CUDA.jl - Multiple Threads to Initiate Same CUDA Algorithm

Hello all,

Let’s say we have a situation where we run a for loop with “n” times. Every for loop contains CUDA kernels and CPU functions mixture. However, every operation is independent from each other.

for index = 1:n
	random_cpu_func(index)
	@cuda threads = 1 random_gpu_kernel() 
	while some_condition
		@cuda threads = 1 random_gpu_kernel(index) 
		random_cpu_func(index)
		x = A/b # usage of CUBLAS
		@cuda threads = 1 random_gpu_kernel(index) 
	end
	random_cpu_func()
end

I want to parallelize this for loop. I could not use dynamic parallelism for this job. One loop is a pretty complex job for a single GPU thread. That “n” parameter is not a huge number, maximum case is 100. Also, if I try to use dynamic parallelism, I get an error related to solving a linear system. Julia says that it cannot allocate memory. I think solving a linear system is forbidden inside a kernel. I wanted to use multiple CPU threads to accomplish this final step of my program.

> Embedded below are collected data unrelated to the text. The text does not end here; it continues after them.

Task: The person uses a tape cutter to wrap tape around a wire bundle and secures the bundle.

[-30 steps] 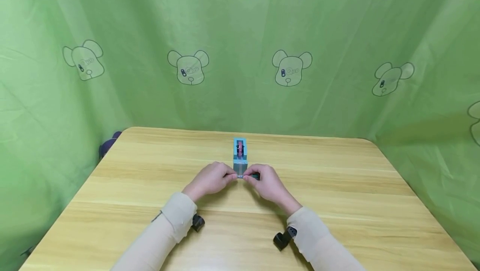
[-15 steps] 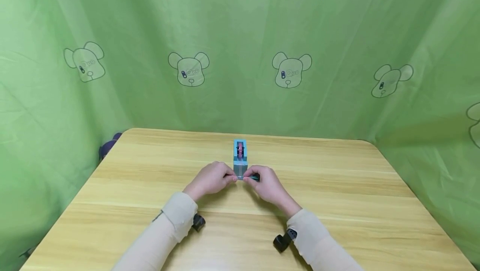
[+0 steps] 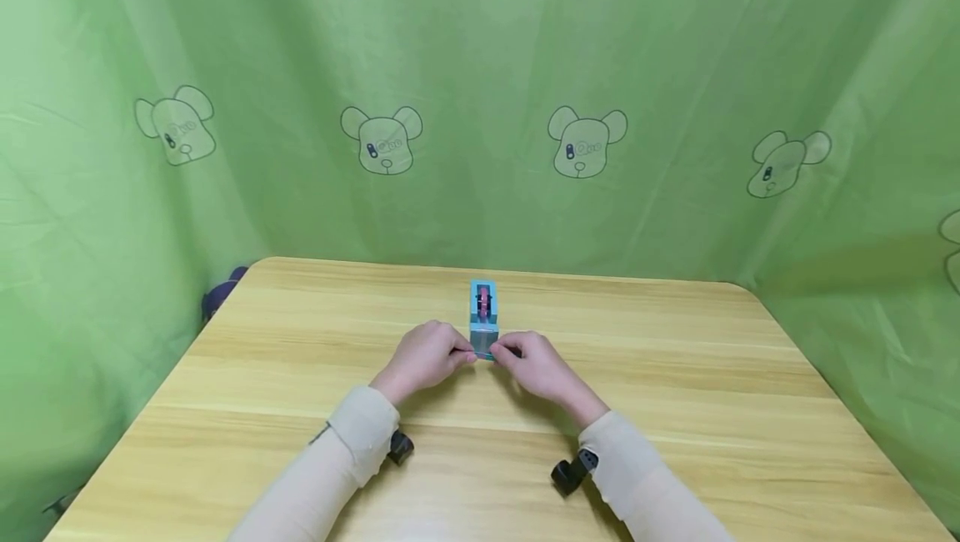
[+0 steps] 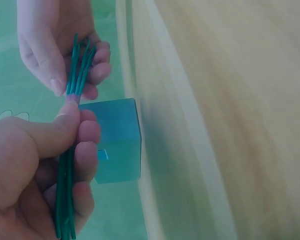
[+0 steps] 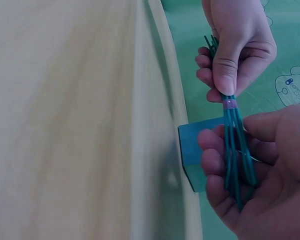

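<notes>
A bundle of thin green wires (image 5: 231,140) spans both hands, with a pinkish band of tape (image 5: 230,104) wrapped about its middle. My left hand (image 3: 427,354) pinches the bundle right beside the band, thumb on top and fingers curled beneath. My right hand (image 3: 536,367) curls its fingers loosely under the other half, its thumb close to the band. Loose wire ends fan out over the right palm in the right wrist view. Just beyond both hands stands a blue tape dispenser (image 3: 483,328) holding a pink-cored roll; in the left wrist view the dispenser (image 4: 117,125) shows behind the fingers.
The light wooden table (image 3: 285,325) reaches out on both sides of the hands. A green curtain (image 3: 480,192) with bear-head prints hangs behind it. A purple object (image 3: 217,296) shows past the table's left edge. Black cameras (image 3: 573,474) sit at the sleeve cuffs.
The right fingers have shifted along the bundle, and the green end that stuck out from that hand no longer shows in the head view. The left hand keeps its hold.
</notes>
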`<state>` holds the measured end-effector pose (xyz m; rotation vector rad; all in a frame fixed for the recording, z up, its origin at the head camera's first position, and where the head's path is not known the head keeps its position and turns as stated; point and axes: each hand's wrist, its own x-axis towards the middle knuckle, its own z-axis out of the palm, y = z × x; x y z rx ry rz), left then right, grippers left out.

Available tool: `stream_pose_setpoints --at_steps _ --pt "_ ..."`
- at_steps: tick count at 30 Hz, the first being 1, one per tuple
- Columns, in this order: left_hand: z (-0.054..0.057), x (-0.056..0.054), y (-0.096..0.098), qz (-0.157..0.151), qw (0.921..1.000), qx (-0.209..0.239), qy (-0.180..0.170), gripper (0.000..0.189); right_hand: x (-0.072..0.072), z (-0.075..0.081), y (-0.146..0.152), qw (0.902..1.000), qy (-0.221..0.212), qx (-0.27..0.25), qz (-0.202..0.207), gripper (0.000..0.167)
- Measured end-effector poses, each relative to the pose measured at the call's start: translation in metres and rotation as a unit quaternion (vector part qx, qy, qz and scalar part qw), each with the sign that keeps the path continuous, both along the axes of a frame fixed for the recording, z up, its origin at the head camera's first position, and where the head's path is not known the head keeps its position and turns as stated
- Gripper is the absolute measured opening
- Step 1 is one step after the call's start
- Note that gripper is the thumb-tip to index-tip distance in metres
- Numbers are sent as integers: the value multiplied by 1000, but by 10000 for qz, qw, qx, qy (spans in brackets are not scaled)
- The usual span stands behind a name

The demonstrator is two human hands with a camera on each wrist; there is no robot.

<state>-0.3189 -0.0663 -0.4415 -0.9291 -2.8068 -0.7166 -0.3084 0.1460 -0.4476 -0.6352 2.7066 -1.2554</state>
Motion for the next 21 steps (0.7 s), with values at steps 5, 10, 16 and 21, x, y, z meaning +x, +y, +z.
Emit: stream_pose_setpoints --at_steps 5,10,16,21 --pt "-1 0 2 57 9999 -100 124 10 -2 2 1 9996 -189 162 148 30" --pt "-1 2 3 152 9997 -102 182 10 -1 1 0 9998 27 173 18 21" --pt "0 3 4 171 9998 -12 142 11 0 -3 -2 9995 191 50 -238 12" --pt "0 4 4 188 9998 68 -96 12 2 -4 -4 9990 274 -39 -362 9"
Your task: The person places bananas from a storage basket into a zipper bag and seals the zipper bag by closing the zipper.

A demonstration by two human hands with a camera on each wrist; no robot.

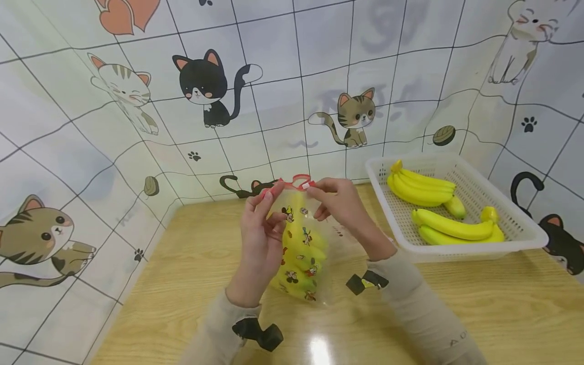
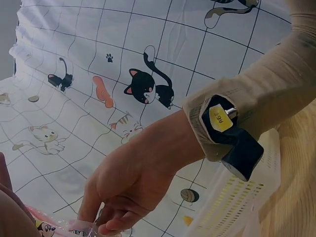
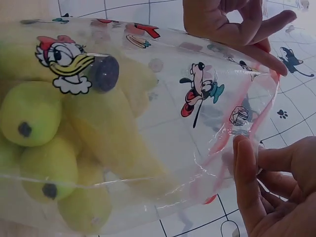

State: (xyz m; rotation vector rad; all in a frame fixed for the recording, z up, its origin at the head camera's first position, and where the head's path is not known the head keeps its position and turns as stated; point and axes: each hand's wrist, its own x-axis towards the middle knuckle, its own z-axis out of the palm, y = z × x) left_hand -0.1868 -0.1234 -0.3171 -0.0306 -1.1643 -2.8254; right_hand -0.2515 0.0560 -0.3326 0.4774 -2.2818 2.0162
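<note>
A clear zip bag point(image 1: 319, 284) with cartoon prints and a red zip strip stands on the table between my hands. Several yellow-green bananas point(image 3: 39, 113) fill its lower part. At the left end of the red strip, my left hand point(image 1: 262, 233) pinches the bag's edge between thumb and finger. On the other side, my right hand point(image 1: 344, 205) pinches the strip beside a small white slider point(image 1: 306, 186). Between the two hands the strip bows into a small open loop. The right wrist view shows right-hand fingertips point(image 3: 244, 148) pressed against the plastic near the zip.
To the right stands a white perforated plastic basket point(image 1: 461, 255), holding two bunches of yellow bananas point(image 1: 420, 187). The light wooden table point(image 1: 191, 263) meets a cat-print wall covering point(image 1: 278, 101) at the back and left. Dark camera mounts point(image 1: 260, 334) sit on both sleeves.
</note>
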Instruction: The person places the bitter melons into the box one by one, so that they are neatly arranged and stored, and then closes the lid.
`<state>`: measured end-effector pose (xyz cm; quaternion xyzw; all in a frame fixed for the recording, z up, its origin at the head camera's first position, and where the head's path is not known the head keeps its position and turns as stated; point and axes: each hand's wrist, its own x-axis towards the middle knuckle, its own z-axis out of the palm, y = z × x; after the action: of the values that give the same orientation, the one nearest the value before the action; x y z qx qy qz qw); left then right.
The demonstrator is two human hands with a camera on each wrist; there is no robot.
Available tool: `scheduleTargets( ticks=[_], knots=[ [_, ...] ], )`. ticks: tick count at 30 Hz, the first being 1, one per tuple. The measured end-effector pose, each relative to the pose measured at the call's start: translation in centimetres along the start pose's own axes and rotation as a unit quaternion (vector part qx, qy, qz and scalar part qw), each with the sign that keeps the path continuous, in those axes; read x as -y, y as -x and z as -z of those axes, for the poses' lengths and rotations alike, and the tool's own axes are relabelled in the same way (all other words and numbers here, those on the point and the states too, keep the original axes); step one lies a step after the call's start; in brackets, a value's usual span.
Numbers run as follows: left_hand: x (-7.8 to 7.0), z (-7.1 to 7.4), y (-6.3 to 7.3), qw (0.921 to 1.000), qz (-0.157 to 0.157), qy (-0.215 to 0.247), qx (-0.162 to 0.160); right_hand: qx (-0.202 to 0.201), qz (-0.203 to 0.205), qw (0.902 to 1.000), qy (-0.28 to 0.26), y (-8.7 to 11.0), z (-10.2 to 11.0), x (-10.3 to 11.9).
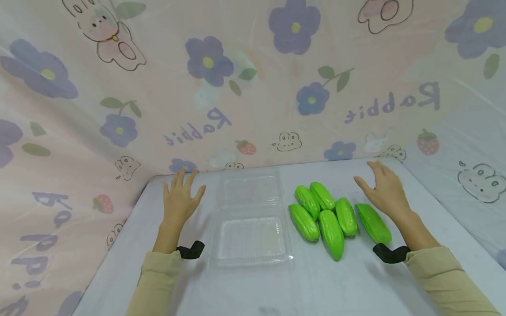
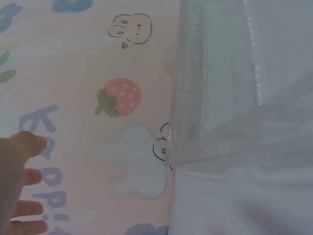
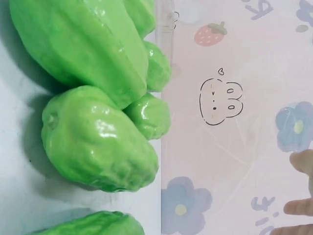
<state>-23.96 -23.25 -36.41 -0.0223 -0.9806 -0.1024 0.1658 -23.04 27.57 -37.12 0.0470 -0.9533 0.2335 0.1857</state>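
Observation:
My left hand (image 1: pixel 178 199) is held above the table, left of a clear plastic clamshell box (image 1: pixel 218 237), its fingers spread and holding nothing. The box lies unfolded, its lid side (image 1: pixel 221 193) toward the back. Right of it sit several bright green, ridged vegetables like bitter gourds (image 1: pixel 331 232), grouped closely. One more green gourd (image 1: pixel 373 223) lies a little apart at the right. Near that one hovers my right hand (image 1: pixel 384 188), fingers extended, with nothing in it. The right wrist view shows gourds (image 3: pixel 100 142) up close, with fingertips (image 3: pixel 301 206) at the edge.
A white-covered table (image 1: pixel 253 289) bears everything. Behind it and at both sides hangs a printed curtain (image 1: pixel 261 87) with flowers, rabbits and strawberries. Each wrist wears a black strap mount (image 1: pixel 191 250).

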Motion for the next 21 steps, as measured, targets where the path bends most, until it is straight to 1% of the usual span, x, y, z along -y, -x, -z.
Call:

Threads.@threads for index = 1:n
	random_cpu_func(index)
	@cuda threads = 1 random_gpu_kernel() 
	while some_condition
		@cuda threads = 1 random_gpu_kernel(index) 
		random_cpu_func(index)
		x = A/b # usage of CUBLAS
		@cuda threads = 1 random_gpu_kernel(index) 
	end
	random_cpu_func()
end

If I try to use Threading library instead, the loops do not execute concurrently. How can I make sure they execute at the same time? Does CUDA.jl automatically define different streams for different loops? One loop lasts 0.9 seconds approximately. So if they execute concurrently, I should get 0.9 (or slightly more than 0.9) seconds as a total time instead of n*0.9 seconds.
Should I divide the problem into batches? For example every batch executes 12 loops because my maximum number of threads is 12. If I want to use “n=13”, I also get an error.
Is there an example of threading? How can I do this?. I checked the CUDA.jl tests file and documents but cannot achieve threading. If someone can help, I will be so glad. Thank you.

(Note: There is a topic related to this but without answers and for an old version of CUDA.jl. The topic: Using stream per cpu thread pattern )

Someone will hopefully take a closer look at your use case but until then, you should probably check out Tasks and threads · CUDA.jl if you haven’t already.

Thank you for your response but If I try to write something similar to this (@spawn, @sync, begin and end), Julia acts weird, and again, does not execute them concurrently. Sometimes it lies to me, It pretends like it finished the loop but it continues to execute lines although the program is complete. It is so strange. I could not solve this problem so I created this topic.

Yeah, no. Stream concurrency is intended to parallelize coarse-grained operations and keep the GPU busy executing multiple kernels, but many CPU operations (like launching kernels) are still going to take locks and won’t execute in parallel. In general, using this mechanism to parallelize across many launches using a single thread each is very likely going to use your GPU very inefficiently. But more specifically, if you only use Julia tasks there’s not even multiple threads involved, and concurrent execution only happens when synchronizing the GPU (which you aren’t doing here). So at the very least you’ll need multiple tasks, but even then don’t expect this kind of scaling behavior.

That’s not very helpful (weird, liesa, pretends), and not something I can offer any useful reply for. Take a look at this JuliaCon talk, CUDA.jl 3.0 | Tim Besard | JuliaCon2021 - YouTube, where these concepts are demonstrated.